*Activity:*
Once the pictures are set aside, repeat all of the data below exactly.

*Material shown:*
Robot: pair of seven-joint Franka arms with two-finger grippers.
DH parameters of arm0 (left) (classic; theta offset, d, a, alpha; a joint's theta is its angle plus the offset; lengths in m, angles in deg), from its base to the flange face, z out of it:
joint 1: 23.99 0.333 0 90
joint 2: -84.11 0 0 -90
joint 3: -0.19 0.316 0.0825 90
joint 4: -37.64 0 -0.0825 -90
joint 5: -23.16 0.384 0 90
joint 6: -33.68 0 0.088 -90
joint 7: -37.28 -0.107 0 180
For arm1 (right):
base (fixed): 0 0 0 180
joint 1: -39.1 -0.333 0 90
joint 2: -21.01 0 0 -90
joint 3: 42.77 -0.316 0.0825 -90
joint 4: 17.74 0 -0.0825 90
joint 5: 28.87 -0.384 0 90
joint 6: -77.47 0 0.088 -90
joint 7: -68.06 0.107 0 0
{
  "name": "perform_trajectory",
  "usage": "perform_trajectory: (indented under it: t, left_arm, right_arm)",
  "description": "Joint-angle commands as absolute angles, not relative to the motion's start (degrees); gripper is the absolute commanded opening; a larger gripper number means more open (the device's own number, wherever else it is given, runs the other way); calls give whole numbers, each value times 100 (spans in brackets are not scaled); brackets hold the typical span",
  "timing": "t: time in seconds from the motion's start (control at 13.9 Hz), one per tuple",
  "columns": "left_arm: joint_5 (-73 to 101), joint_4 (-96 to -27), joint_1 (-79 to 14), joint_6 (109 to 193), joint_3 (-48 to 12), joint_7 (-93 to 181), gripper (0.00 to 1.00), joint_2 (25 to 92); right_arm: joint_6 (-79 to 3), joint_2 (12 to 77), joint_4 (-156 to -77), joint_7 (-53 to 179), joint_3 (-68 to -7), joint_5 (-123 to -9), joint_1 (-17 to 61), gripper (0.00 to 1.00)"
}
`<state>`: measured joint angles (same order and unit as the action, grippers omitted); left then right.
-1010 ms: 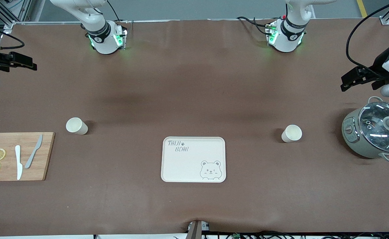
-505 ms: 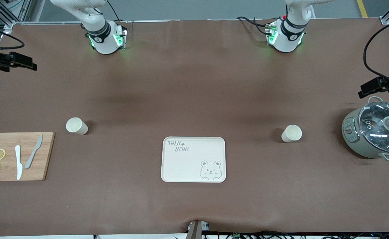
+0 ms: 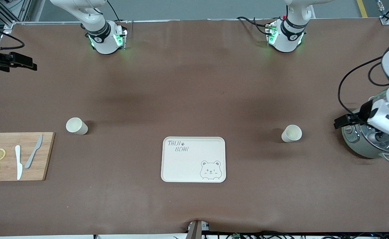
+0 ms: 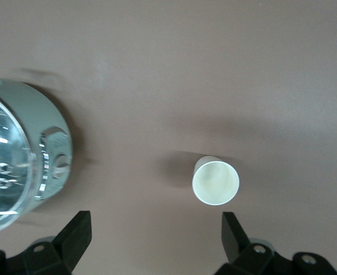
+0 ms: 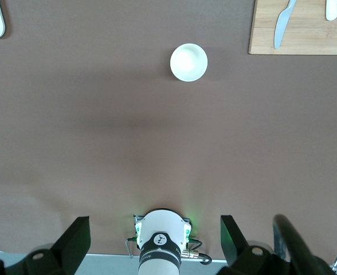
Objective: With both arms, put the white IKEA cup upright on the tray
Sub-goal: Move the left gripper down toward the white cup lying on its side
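Two white cups stand mouth up on the brown table. One cup is toward the left arm's end and also shows in the left wrist view. The other cup is toward the right arm's end and also shows in the right wrist view. The cream tray with its bear drawing lies between them, nearer the front camera, with nothing on it. My left gripper is open and empty, in the air between the pot and the first cup. My right gripper is open and empty, high over the table's edge.
A grey pot with a glass lid stands at the left arm's end, partly under the left hand. A wooden cutting board with two knives and lemon slices lies at the right arm's end.
The left arm has swung down and toward the front camera, from above the pot to beside it, facing the cup. The right arm has not moved.
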<state>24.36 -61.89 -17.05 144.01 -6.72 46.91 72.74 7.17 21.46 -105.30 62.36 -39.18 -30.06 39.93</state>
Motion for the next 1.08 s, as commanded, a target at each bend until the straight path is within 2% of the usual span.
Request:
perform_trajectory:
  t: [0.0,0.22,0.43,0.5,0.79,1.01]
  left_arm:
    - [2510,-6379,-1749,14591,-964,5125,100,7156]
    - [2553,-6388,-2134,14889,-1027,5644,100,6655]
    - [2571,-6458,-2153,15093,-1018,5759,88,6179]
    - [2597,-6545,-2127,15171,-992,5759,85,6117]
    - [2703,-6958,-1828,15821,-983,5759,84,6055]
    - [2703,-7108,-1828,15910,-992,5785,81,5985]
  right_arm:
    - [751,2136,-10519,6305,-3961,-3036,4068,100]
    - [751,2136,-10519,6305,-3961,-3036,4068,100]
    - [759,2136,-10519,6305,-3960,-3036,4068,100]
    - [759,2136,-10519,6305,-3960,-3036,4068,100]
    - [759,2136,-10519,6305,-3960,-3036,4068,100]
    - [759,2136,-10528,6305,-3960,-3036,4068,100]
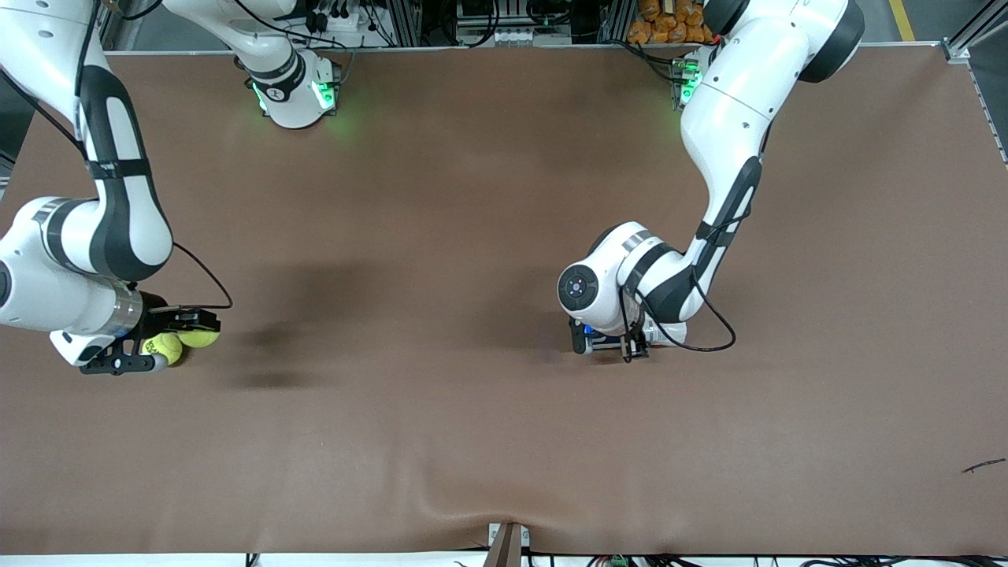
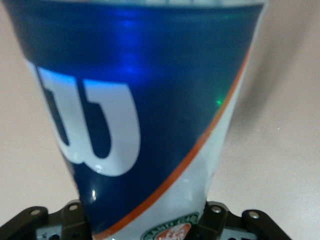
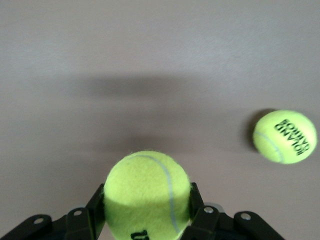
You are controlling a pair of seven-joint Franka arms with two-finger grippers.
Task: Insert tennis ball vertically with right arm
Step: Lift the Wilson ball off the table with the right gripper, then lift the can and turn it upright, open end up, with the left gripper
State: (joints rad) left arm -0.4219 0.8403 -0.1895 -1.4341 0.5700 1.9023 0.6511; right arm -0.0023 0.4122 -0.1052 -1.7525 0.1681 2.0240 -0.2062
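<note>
Right wrist view shows the right gripper (image 3: 146, 212) with its jaws closed on a tennis ball (image 3: 146, 192), a second ball (image 3: 285, 136) loose on the bench (image 1: 472, 441). Left gripper (image 1: 610, 342) clamps the blue can (image 2: 145, 100) mid-bench. Picked up; carrying and inserting remain.

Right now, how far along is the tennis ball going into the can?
Done: the right gripper has its fingers closed on a tennis ball, and the left gripper grips a blue Wilson ball can mid-table. In hand: the gripped ball is at the right arm's end of the table, nowhere near the can. A second tennis ball lies loose on the table. Left: carry the ball over the can and push it in.
</note>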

*Problem solution:*
Robot: pair of seven-joint Franka arms with two-finger grippers.
DH parameters of arm0 (left) (classic; theta offset, d, a, alpha; a joint's theta is its angle plus the offset; lengths in m, angles in deg), from its base to the flange face, z out of it:
joint 1: 23.99 0.333 0 90
joint 2: -84.11 0 0 -90
joint 3: -0.19 0.316 0.0825 90
joint 4: -37.64 0 -0.0825 -90
joint 5: -23.16 0.384 0 90
joint 6: -33.68 0 0.088 -90
joint 7: -37.28 -0.107 0 180
For arm1 (right):
base (fixed): 0 0 0 180
joint 1: -39.1 -0.333 0 90
joint 2: -21.01 0 0 -90
joint 3: 42.77 -0.316 0.0825 -90
joint 4: 17.74 0 -0.0825 90
joint 5: 28.87 -0.384 0 90
joint 6: -77.47 0 0.088 -90
joint 7: -68.06 0.107 0 0
{
  "name": "perform_trajectory",
  "usage": "perform_trajectory: (indented under it: t, left_arm, right_arm)",
  "description": "Joint-angle commands as absolute angles, not relative to the motion's start (degrees); gripper is the absolute commanded opening; a larger gripper number means more open (the device's own number, wherever else it is given, runs the other way); calls give whole numbers, each value times 100 (spans in brackets are not scaled); brackets hold the typical span",
  "timing": "t: time in seconds from the motion's start (control at 13.9 Hz), one per tuple",
  "columns": "left_arm: joint_5 (-73 to 101), joint_4 (-96 to -27), joint_1 (-79 to 14), joint_6 (109 to 193), joint_3 (-48 to 12), joint_7 (-93 to 181), gripper (0.00 to 1.00), joint_2 (25 to 92); right_arm: joint_6 (-79 to 3), joint_2 (12 to 77), joint_4 (-156 to -77), joint_7 (-53 to 179), joint_3 (-68 to -7), joint_5 (-123 to -9), joint_1 (-17 to 61), gripper (0.00 to 1.00)"
}
`<state>`: measured joint angles (same order and unit as the action, grippers omitted); left then right.
-1010 ms: 
-505 ms: 
+0 ms: 
+0 ms: 
+0 ms: 
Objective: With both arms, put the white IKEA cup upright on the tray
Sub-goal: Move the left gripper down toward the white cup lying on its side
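Two white cups stand mouth up on the brown table. One cup is toward the left arm's end and also shows in the left wrist view. The other cup is toward the right arm's end and also shows in the right wrist view. The cream tray with its bear drawing lies between them, nearer the front camera, with nothing on it. My left gripper is open and empty, in the air between the pot and the first cup. My right gripper is open and empty, high over the table's edge.
A grey pot with a glass lid stands at the left arm's end, partly under the left hand. A wooden cutting board with two knives and lemon slices lies at the right arm's end.
The left arm has swung down and toward the front camera, from above the pot to beside it, facing the cup. The right arm has not moved.
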<state>24.36 -61.89 -17.05 144.01 -6.72 46.91 72.74 7.17 21.46 -105.30 62.36 -39.18 -30.06 39.93</state>
Motion for the next 1.08 s, as commanded, a target at each bend until the straight path is within 2% of the usual span.
Request:
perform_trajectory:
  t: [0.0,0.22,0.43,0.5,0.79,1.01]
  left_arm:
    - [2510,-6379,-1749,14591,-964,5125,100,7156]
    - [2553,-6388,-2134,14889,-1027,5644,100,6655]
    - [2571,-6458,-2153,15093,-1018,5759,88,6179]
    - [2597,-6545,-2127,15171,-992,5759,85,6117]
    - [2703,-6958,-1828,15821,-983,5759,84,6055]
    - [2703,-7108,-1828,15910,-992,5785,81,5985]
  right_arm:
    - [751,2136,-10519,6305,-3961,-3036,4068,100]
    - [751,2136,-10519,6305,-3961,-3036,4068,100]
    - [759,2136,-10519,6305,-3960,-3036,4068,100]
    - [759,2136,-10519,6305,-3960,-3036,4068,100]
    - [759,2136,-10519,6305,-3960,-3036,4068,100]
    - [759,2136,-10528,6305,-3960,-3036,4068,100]
You are controlling a pair of seven-joint Franka arms with two-finger grippers.
Task: Insert tennis ball vertically with right arm
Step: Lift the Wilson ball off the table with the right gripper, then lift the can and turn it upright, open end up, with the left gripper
State: (joints rad) left arm -0.4219 0.8403 -0.1895 -1.4341 0.5700 1.9023 0.6511; right arm -0.0023 0.4122 -0.1052 -1.7525 0.1681 2.0240 -0.2062
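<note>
Right wrist view shows the right gripper (image 3: 146, 212) with its jaws closed on a tennis ball (image 3: 146, 192), a second ball (image 3: 285, 136) loose on the bench (image 1: 472, 441). Left gripper (image 1: 610, 342) clamps the blue can (image 2: 145, 100) mid-bench. Picked up; carrying and inserting remain.

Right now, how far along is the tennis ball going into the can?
Done: the right gripper has its fingers closed on a tennis ball, and the left gripper grips a blue Wilson ball can mid-table. In hand: the gripped ball is at the right arm's end of the table, nowhere near the can. A second tennis ball lies loose on the table. Left: carry the ball over the can and push it in.
</note>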

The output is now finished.